Fixed n-value tokenization: By default, n=2. This tokenizer splits consecutive non-delimiter characters into subsequences of length n.
Delimiter rules follow the Space tokenizer (preserving _, digits, and letters).
Does not support length limit parameters, outputs all possible tokens of length n.

Applicable scenarios:

Fuzzy matching for short text (such as user IDs, order numbers).
Scenarios requiring fixed-length feature extraction (such as password policy analysis).

Tokenization result:

OceanBase [(rooteoceanbase)]> select tokenize("Order ID: ORD12345, user_account: john_doe, email support@example.com, tracking code ABC-XYZ-789", 'ngram');
+--------------------------------------------------------------------------------------------------------------------------------------------------------------------------------------------------------------------------------------------------------------------------------------------------------------------------------------------------+
| tokenize("Order ID: ORD12345, user_account: john_doe, email support@example.com, tracking code ABC-XYZ-789", 'ngram')                                                                                                                                                                                                                            |
+--------------------------------------------------------------------------------------------------------------------------------------------------------------------------------------------------------------------------------------------------------------------------------------------------------------------------------------------------+
| ["ab", "hn", "am", "r_", "em", "le", "po", "ma", "ou", "xy", "jo", "pl", "_d", "89", "yz", "xa", "ck", "in", "se", "tr", "oh", "12", "d1", "il", "oe", "45", "un", "ac", "co", "ex", "us", "23", "34", "or", "er", "mp", "up", "de", "su", "rt", "pp", "n_", "nt", "ki", "rd", "_a", "bc", "ng", "cc", "od", "om", "78", "ra", "ai", "do", "id"] |
+--------------------------------------------------------------------------------------------------------------------------------------------------------------------------------------------------------------------------------------------------------------------------------------------------------------------------------------------------+

Example explanation:

With the default setting n=2, this tokenizer outputs all consecutive 2-character tokens, including overlapping ones (for example, ORD12345 -> OR, RD, D1, 12, 23, 34, 45; user_account -> us, se, er, r_, _a, ac, cc, co, ou, un, nt).

Ngram2 tokenizer

Concepts:

Supports dynamic n-value range: Sets token length range through min_ngram_size and max_ngram_size parameters.
Suitable for scenarios requiring multi-length token coverage.

Applicable scenarios: Scenarios that require multiple fixed-length tokens simultaneously.

info

When using the ngram2 tokenizer, be aware of its high memory consumption.

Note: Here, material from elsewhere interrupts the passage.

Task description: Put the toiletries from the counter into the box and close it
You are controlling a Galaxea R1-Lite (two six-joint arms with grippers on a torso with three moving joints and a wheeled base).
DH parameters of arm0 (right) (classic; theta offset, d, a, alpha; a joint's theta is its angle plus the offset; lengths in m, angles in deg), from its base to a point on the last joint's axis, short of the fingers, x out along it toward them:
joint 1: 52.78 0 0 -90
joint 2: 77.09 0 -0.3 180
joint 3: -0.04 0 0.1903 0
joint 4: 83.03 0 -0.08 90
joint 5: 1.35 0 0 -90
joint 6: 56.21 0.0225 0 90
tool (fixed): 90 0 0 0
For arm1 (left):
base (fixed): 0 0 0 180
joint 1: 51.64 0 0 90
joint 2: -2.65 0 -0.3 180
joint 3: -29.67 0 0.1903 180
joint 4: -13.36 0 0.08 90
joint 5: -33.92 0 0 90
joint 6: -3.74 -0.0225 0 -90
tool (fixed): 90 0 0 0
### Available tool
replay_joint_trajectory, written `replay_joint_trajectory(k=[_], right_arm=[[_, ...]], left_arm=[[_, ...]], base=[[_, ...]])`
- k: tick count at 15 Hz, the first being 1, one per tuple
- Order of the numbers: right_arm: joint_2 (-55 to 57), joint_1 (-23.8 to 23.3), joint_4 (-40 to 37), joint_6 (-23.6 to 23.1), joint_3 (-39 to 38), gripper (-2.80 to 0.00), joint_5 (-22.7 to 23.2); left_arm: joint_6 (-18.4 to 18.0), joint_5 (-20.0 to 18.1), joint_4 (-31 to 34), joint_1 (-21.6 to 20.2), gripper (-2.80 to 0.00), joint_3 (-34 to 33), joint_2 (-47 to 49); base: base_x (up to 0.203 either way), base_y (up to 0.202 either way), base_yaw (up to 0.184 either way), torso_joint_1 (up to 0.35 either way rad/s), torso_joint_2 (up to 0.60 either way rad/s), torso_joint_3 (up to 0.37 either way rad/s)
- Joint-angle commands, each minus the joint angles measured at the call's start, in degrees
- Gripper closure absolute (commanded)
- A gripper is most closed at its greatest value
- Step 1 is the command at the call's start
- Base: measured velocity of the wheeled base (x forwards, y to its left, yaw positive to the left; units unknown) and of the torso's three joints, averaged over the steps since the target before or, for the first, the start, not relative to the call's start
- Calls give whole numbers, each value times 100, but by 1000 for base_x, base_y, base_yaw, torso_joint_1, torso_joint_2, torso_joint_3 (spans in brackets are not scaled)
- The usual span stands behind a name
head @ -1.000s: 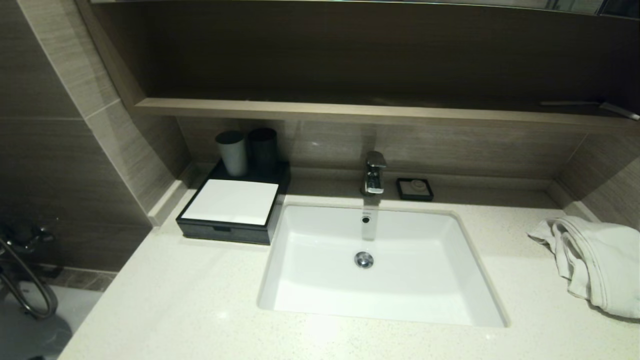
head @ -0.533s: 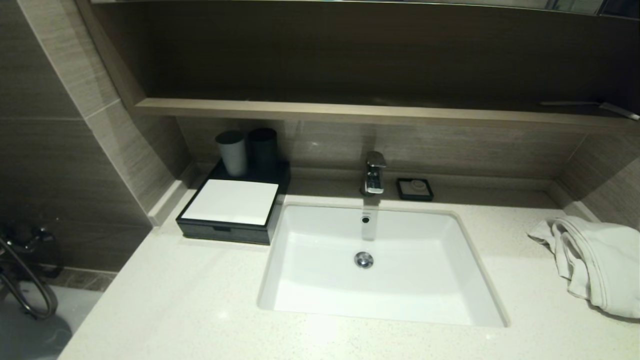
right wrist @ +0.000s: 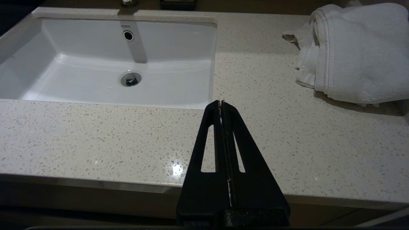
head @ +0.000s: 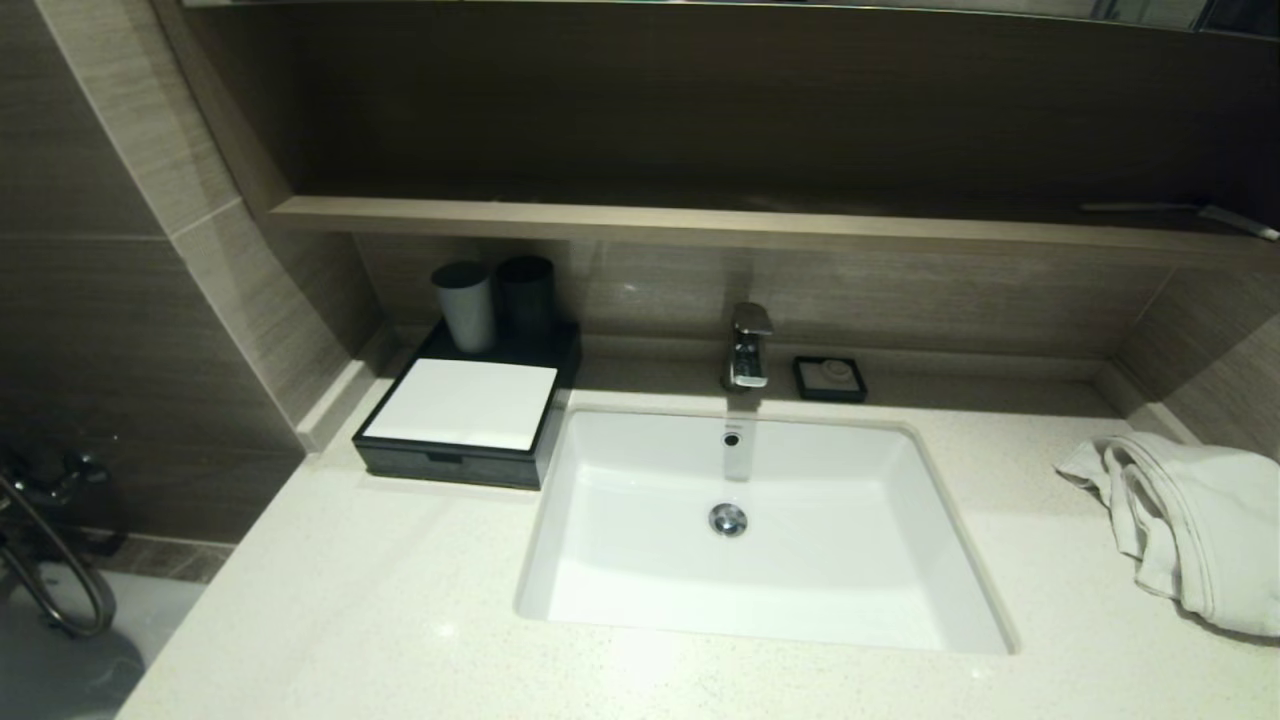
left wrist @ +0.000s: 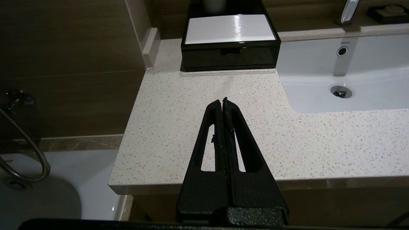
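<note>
The black box with a flat white top panel stands at the back left of the speckled counter, its front drawer pushed in; it also shows in the left wrist view. No sachets or clear packet show in any view. My left gripper is shut and empty, held over the counter's front left part, well short of the box. My right gripper is shut and empty over the counter's front, by the basin's near right corner. Neither gripper shows in the head view.
A white inset basin with a chrome tap fills the middle. A pale grey cup and a dark cup stand behind the box. A small black soap dish sits by the tap. A white towel lies at the right.
</note>
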Motion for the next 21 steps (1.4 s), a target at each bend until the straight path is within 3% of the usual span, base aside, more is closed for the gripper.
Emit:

For example, setting a large range for min_ngram_size and max_ngram_size parameters will generate a large number of token combinations, which may lead to excessive resource consumption.

Tokenization result:

OceanBase [(rooteoceanbase)]> select tokenize("user_login_session_2024", 'ngram2', '[{"additional_args":[{"min_ngram_size": 2},{"max_ngram_size": 4}]}]');
+---------------------------------------------------------------------------------------------------------------------------------------------------------------------------------------------------------------------------------------------------------------------------------------------------------------------------------------------------------------------------------------------------------------------------------------------+
| tokenize("user_login_session_2024", 'ngram2', '[{"additional_args":[{"min_ngram_size": 2},{"max_ngram_size": 4}]}]')                                                                                                                                                                                                                                                                                                                        |
+---------------------------------------------------------------------------------------------------------------------------------------------------------------------------------------------------------------------------------------------------------------------------------------------------------------------------------------------------------------------------------------------------------------------------------------------+
| ["io", "lo", "r_lo", "_ses", "_l", "r_", "ss", "user", "ses", "_s", "ogin", "sion", "on", "ess", "20", "logi", "er_", "on_", "use", "essi", "in", "se", "sio", "log", "202", "gin_", "_2", "ssi", "ogi", "us", "n_se", "r_l", "er", "024", "es", "n_2", "og", "_lo", "n_", "_log", "2024", "n_20", "gi", "er_l", "ser", "24", "ssio", "n_s", "gin", "in_", "_se", "02", "_20", "si", "sess", "on_2", "ion_", "ser_", "ion", "_202", "in_s"] |
+---------------------------------------------------------------------------------------------------------------------------------------------------------------------------------------------------------------------------------------------------------------------------------------------------------------------------------------------------------------------------------------------------------------------------------------------+

Example explanation:

This tokenizer outputs all consecutive subsequences with lengths between 2-4 characters, with overlapping tokens allowed (for example, user_login_session_2024 generates tokens like us, use, user, se, ser, ser_, er_, er_l, r_lo, log, logi, ogin, etc.).

IK tokenizer

Concepts:

A Chinese tokenizer based on the open-source IK Analyzer tool, supporting two modes:
- Smart mode: Prioritizes outputting longer words, reducing the number of splits (for example, "南京市" is not split into "南京" and "市").
- Max Word mode: Outputs all possible shorter words (for example, "南京市" is split into "南京" and "市").
Automatically recognizes English words, email addresses, URLs (without ://), IP addresses, and other formats.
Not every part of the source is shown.